Work order
The material below holds a span beginning at the line with "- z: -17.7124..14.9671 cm" and ending at the line with "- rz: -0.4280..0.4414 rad". Quote that span exactly, both ends included, and only that span.

_ _ _ _ _ _ _

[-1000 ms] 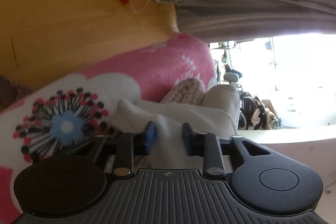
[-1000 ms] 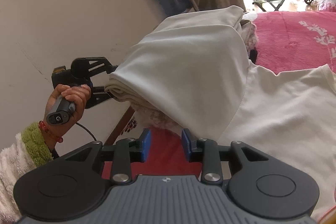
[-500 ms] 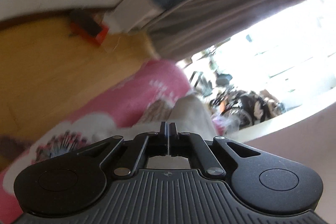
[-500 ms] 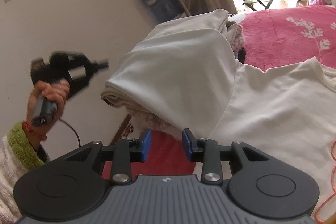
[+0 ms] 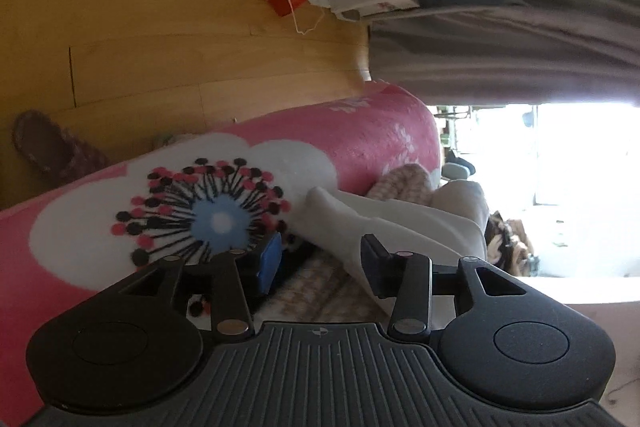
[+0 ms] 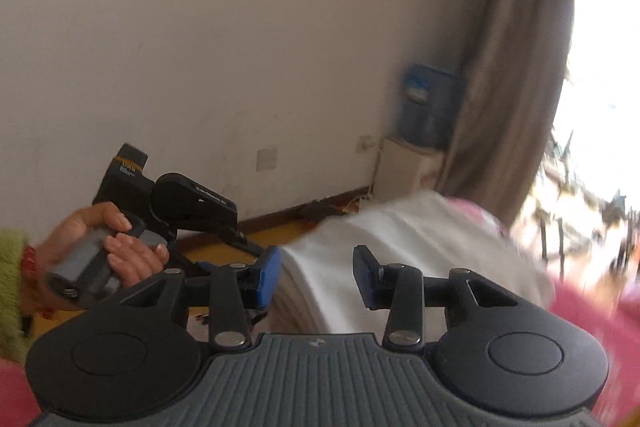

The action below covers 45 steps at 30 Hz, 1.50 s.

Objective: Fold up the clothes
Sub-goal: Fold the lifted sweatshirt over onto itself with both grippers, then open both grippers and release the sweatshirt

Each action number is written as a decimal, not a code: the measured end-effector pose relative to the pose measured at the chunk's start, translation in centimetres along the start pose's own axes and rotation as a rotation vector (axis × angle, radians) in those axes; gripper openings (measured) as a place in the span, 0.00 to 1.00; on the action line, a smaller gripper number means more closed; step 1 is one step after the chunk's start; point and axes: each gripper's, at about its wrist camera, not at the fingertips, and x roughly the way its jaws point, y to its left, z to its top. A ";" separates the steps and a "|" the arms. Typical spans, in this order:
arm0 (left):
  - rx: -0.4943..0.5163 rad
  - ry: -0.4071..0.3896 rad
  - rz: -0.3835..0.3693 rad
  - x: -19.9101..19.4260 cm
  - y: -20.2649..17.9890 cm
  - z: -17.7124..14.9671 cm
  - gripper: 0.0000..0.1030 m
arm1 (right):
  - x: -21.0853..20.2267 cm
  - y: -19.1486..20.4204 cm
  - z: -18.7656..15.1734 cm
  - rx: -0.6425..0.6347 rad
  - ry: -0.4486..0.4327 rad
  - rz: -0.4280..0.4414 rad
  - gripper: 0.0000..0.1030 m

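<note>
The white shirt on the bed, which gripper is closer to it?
Hard to call, maybe the left. The left gripper is open over the white shirt. The right gripper, also open, points at the same shirt's folded edge.

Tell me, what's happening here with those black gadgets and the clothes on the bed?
A person is folding laundry on a pink flowered blanket, holding a two-finger tool in each hand. Both the left tool and the right tool are open and grip nothing. A folded white garment lies just ahead of them on the bed. The person's left hand is in view, wrapped around its tool's handle.
</note>
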 end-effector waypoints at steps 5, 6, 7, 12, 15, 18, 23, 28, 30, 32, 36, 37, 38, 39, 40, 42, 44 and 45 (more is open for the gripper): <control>0.009 0.022 -0.025 0.8 0.3 0.2 0.42 | 5.5 1.8 1.0 -0.197 0.069 0.008 0.39; 0.014 0.029 -0.033 0.9 0.2 0.3 0.42 | 6.5 1.7 0.9 -0.214 0.097 0.015 0.39; 0.017 0.035 -0.039 1.0 0.1 0.5 0.42 | 7.2 1.8 0.7 -0.223 0.123 0.022 0.39; 0.018 0.046 -0.055 1.7 -0.4 1.2 0.46 | 8.9 1.0 0.2 -0.175 0.181 0.034 0.23; 0.018 0.052 -0.064 2.0 -0.5 1.4 0.48 | 8.7 0.6 0.1 -0.108 0.167 0.031 0.06; 0.028 0.054 -0.085 1.9 -0.5 1.1 0.49 | 8.1 0.2 -0.1 -0.059 0.123 -0.002 0.04; 0.066 0.059 -0.119 1.2 -1.0 0.5 0.49 | 5.3 -2.4 0.2 0.144 0.012 0.016 0.04; 0.132 0.050 -0.192 -0.9 -2.8 -0.4 0.49 | -1.3 -5.6 -1.6 0.375 -0.147 -0.019 0.04; 0.186 0.058 -0.221 -2.0 -4.1 -1.2 0.50 | -5.3 -6.7 -3.3 0.472 -0.213 -0.049 0.04; 0.249 0.068 -0.250 -3.2 -5.5 -2.5 0.50 | -9.8 -7.7 -5.6 0.578 -0.274 -0.088 0.04; 0.400 0.123 -0.312 -5.3 -8.4 -6.2 0.50 | -18.0 -8.7 -13.0 0.841 -0.286 -0.213 0.04; 0.441 0.141 -0.317 -5.7 -8.9 -7.3 0.50 | -19.4 -8.6 -15.3 0.906 -0.259 -0.244 0.06; 0.489 0.163 -0.321 -6.1 -9.5 -8.6 0.50 | -19.9 -8.5 -17.6 0.959 -0.198 -0.258 0.08; 0.532 0.186 -0.318 -6.3 -9.9 -9.9 0.51 | -19.9 -8.4 -19.8 1.002 -0.115 -0.282 0.10; 0.573 0.208 -0.311 -6.4 -10.1 -11.2 0.51 | -19.9 -8.2 -22.0 1.039 -0.031 -0.305 0.16; 0.656 0.274 -0.283 -6.1 -10.2 -14.2 0.52 | -20.1 -7.6 -25.7 1.077 0.106 -0.348 0.19; 0.723 0.324 -0.247 -5.7 -9.8 -17.1 0.52 | -21.6 -6.9 -28.3 1.133 0.143 -0.388 0.19; 0.753 0.338 -0.223 -5.4 -9.4 -18.4 0.52 | -22.6 -6.8 -28.8 1.155 0.127 -0.398 0.21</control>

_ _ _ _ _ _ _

Exercise answer
  - z: -17.7124..14.9671 cm
  - gripper: 0.0000..0.1030 m
arm1 (right):
  - x: -21.0853..20.2267 cm
  - y: -19.1486..20.4204 cm
  - z: -18.7656..15.1734 cm
  - rx: -0.6425..0.6347 rad
  - ry: -0.4486..0.4327 rad
  - rz: -0.4280..0.4414 rad

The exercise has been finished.